The 4A’s, McCormick and Fitzco on how culture drives creative decision-making
In partnership with The Drum, the 4A’s created a content series titled ‘Convene. Challenge. Change,’ which investigates brand/agency relationships, as well as the trends of the day.
In this episode, 4A’s president and chief executive officer Marla Kaplowitz sits down with Alia Kemet, senior vice-president, global creative and digital transformation, McCormick & Company, and Dave Fitzgerald, founder and chief executive, Fitzco, to discuss how brands are at the center of culture through the agency-client partnership, and how creativity drives decision-making using a culture-first perspective to keep authenticity central to the campaign.
We hear about how McCormick & Company (a leading US spice brand) kicked it up a notch in terms of marketing during Covid. “We were moving with a level of speed because we had no choice,” says Kermet. “We were looking at data every single day, we were looking at culture. We were combining the two and looking for opportunities to really delight our consumers and draw more people to our categories.”
This pushed McCormick to discover “the souls of our brands during this time. The Cholula brand is welcoming, and Fitzco helped us to unearth what that soul is and how that comes to life for consumers,” says Kermet. “If we didn’t have the stress of the pandemic, we wouldn’t have hit on all of those key insights like we wanted to.”
Its agency, Fitzco, discusses some of those insights that led to the recently-launched campaign for Cholula, how the brand’s Mexican heritage was emphasized, and how they kept a culture-first perspective.
“The challenge was to give Cholula distinct positioning. Hot sauce is a very crowded category, but what became apparent to us very quickly is that it’s a very male-dominated category. They’re all focused on ‘heat’ and not flavor,” says Fitzgerald. “Cholula happens to have a picture of a woman on the label, La Chila. In Mexican culture, the mother is revered. In our background research we found that there was a lot of rich territory, a lot of white space for a red sauce. That gave birth to the soul of the brand. The platform became the mother of sauce. It came during a cultural moment where countries run by women were winning the Covid-19 war, working moms were at home raising and teaching kids at the same time. It was the perfect time in culture to launch the mother of sauce.”

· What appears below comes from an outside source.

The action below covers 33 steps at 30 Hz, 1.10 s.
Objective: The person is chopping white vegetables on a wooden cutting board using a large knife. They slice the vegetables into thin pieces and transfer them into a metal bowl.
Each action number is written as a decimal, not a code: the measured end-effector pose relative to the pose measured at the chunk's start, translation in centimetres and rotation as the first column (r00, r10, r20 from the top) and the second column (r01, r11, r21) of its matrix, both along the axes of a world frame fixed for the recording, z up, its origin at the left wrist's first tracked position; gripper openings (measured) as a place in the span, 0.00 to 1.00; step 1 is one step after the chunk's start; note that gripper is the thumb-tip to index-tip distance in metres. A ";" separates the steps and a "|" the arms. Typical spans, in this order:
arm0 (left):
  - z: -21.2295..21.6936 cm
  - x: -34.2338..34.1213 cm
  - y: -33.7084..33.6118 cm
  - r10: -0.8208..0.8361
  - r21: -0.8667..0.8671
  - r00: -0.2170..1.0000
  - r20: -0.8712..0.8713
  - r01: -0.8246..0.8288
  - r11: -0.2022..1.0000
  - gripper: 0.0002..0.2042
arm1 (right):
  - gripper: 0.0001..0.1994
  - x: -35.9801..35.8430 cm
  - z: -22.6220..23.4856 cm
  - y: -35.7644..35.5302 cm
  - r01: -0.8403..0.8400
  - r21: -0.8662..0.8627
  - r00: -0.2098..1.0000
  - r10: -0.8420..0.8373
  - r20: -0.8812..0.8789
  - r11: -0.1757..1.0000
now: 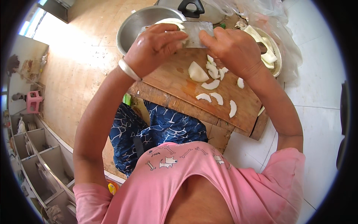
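My right hand (pixel 236 48) is closed round a cleaver, and its wide metal blade (pixel 199 33) lies across the rim of a steel bowl (pixel 128 28). Curled over the blade's far end is my left hand (pixel 154 43), its fingers bent round pale vegetable slices (pixel 169 23); a band circles that wrist. The fingertips are partly blurred. Below the hands, a thick white vegetable chunk (pixel 198 72) rests on a wooden cutting board (pixel 179 80). Several curved white slices (pixel 211 84) are scattered to its right and nearer to me.
To the right of my right hand stands a basket (pixel 278 61) with long pale vegetable pieces (pixel 263 44). Clear plastic bags (pixel 266 18) bunch behind it. A lid with a black handle (pixel 191 7) is behind the bowl. A pink stool (pixel 34 101) and a compartmented shelf (pixel 44 160) are at left.
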<state>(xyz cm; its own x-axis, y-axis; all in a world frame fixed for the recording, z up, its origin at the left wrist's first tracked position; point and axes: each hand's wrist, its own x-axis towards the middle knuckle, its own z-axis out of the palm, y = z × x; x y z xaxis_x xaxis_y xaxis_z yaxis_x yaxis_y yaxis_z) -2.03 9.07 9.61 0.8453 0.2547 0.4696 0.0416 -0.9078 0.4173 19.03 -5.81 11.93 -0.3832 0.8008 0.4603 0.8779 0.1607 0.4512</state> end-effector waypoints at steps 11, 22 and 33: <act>-6.8 1.0 11.2 0.395 0.087 0.914 -0.092 -0.388 0.918 0.13 | 0.09 0.4 -0.2 -4.1 0.078 -0.167 0.959 -0.120 -0.255 0.983; -9.9 -1.2 -5.5 0.162 0.018 0.986 0.035 -0.162 0.987 0.17 | 0.10 -1.7 -1.1 -18.4 -0.056 -0.811 0.054 -0.810 -0.584 0.582; -10.9 3.3 -5.4 -0.042 -0.265 0.960 -0.277 -0.035 0.964 0.22 | 0.11 1.2 -4.5 -21.1 0.028 -0.856 0.028 -0.856 -0.516 0.516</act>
<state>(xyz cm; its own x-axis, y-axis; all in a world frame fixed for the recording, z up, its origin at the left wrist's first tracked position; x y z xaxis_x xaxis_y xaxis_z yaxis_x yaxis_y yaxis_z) 1.22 3.66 -1.25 0.9333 0.3341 0.1316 0.1877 -0.7662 0.6146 20.27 -26.89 7.47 0.4712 0.7463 -0.4702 0.4803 -0.6642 -0.5729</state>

So how did this recipe come together so harmoniously? Fitzgerald says: “There are a lot of things that make for a great partnership. The number one thing is trust, but that’s earned over time. The second most important is perspective. We have to keep in mind we’re not curing cancer. We take our jobs seriously, but we don’t take ourselves seriously. When you have perspective, you’re not fearful. A fearful client and a fearful agency is the worst combination. If either is fearful, you lose.”